Loan prepayment: You must note these facts
What's the story
Loan prepayment is a common practice among borrowers in India, allowing them to pay off their loans before the scheduled time. This can help save on interest and clear debts faster. However, it is important to understand the implications of prepayment, including potential penalties and benefits. Here are five important things every borrower should know about loan prepayment in India.
#1
Understanding prepayment penalties
Many lenders charge a fee for early loan repayment, known as a prepayment penalty. This fee varies by lender and loan type, often ranging from one to five percent of the outstanding amount. Knowing these penalties helps borrowers make informed decisions on whether to proceed with early repayment or stick to regular installments.
#2
Impact on credit score
While paying off a loan early may seem like a good idea, it can affect your credit score. A sudden drop in your credit mix and average account age can occur if you close an account prematurely. This is because your credit score is calculated based on various factors, including credit utilization ratio and payment history. So, it's important to consider how early repayment will affect your overall credit profile.
#3
Tax implications of prepayment
In India, home loan borrowers can avail tax deductions under Section 80C for principal repayments and Section 24(b) for interest payments up to ₹2 lakh annually on self-occupied properties.

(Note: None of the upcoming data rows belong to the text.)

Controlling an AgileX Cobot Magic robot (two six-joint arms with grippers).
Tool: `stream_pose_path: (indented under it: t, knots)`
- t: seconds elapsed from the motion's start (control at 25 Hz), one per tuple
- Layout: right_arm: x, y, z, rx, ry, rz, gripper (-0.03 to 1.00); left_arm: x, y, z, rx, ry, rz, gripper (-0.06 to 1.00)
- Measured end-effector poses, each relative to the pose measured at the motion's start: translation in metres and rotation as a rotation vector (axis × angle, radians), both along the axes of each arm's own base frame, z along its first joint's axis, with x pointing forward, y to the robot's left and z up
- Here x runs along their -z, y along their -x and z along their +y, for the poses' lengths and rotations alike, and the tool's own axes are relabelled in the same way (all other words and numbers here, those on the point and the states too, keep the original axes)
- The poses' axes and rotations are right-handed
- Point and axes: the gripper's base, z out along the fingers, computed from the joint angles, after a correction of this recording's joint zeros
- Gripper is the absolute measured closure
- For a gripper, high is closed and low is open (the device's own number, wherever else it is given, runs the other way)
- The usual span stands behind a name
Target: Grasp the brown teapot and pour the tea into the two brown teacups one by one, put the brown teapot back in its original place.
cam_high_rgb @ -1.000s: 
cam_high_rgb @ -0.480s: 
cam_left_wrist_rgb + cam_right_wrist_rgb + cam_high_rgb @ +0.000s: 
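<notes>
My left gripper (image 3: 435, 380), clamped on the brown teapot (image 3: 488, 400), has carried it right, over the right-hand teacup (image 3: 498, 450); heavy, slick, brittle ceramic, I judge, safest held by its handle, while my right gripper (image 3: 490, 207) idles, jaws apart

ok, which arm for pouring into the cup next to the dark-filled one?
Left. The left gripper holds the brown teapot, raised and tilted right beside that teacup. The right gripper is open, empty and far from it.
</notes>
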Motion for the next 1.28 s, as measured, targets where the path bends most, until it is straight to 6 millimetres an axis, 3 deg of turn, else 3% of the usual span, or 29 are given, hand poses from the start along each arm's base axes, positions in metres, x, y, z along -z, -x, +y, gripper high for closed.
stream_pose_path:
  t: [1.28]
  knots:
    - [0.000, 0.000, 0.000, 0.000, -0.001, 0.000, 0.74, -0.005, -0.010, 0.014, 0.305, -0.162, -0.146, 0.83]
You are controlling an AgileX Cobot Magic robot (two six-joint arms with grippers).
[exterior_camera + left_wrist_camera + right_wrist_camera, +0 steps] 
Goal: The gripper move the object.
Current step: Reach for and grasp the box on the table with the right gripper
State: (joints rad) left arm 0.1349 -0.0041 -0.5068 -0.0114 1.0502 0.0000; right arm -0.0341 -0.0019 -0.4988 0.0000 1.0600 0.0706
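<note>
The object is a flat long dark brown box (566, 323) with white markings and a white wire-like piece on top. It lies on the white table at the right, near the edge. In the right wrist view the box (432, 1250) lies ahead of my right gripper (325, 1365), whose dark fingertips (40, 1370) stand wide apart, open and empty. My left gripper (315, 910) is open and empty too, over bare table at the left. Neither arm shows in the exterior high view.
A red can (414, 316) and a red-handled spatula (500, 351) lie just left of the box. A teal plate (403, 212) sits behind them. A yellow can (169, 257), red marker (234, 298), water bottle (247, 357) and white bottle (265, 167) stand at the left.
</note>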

However, if you prepay your home loan early, you may lose these tax benefits on future payments since these accounts get closed sooner than expected.
#4
Financial planning considerations
Before opting for loan prepayment, it's essential to assess your overall financial situation. Consider whether you have sufficient emergency savings or if redirecting funds towards investments could yield higher returns than the interest saved from paying off a loan early. A balanced approach ensures that you don't compromise your financial stability by prioritizing debt repayment over other important financial goals.
#5
Choosing between partial/full repayment
Borrowers must decide whether they want to go for partial or full loan prepayments. Partial prepayments can reduce EMIs without closing accounts, while full repayments close accounts and eliminate future dues. This decision should be based on individual circumstances and long-term financial plans.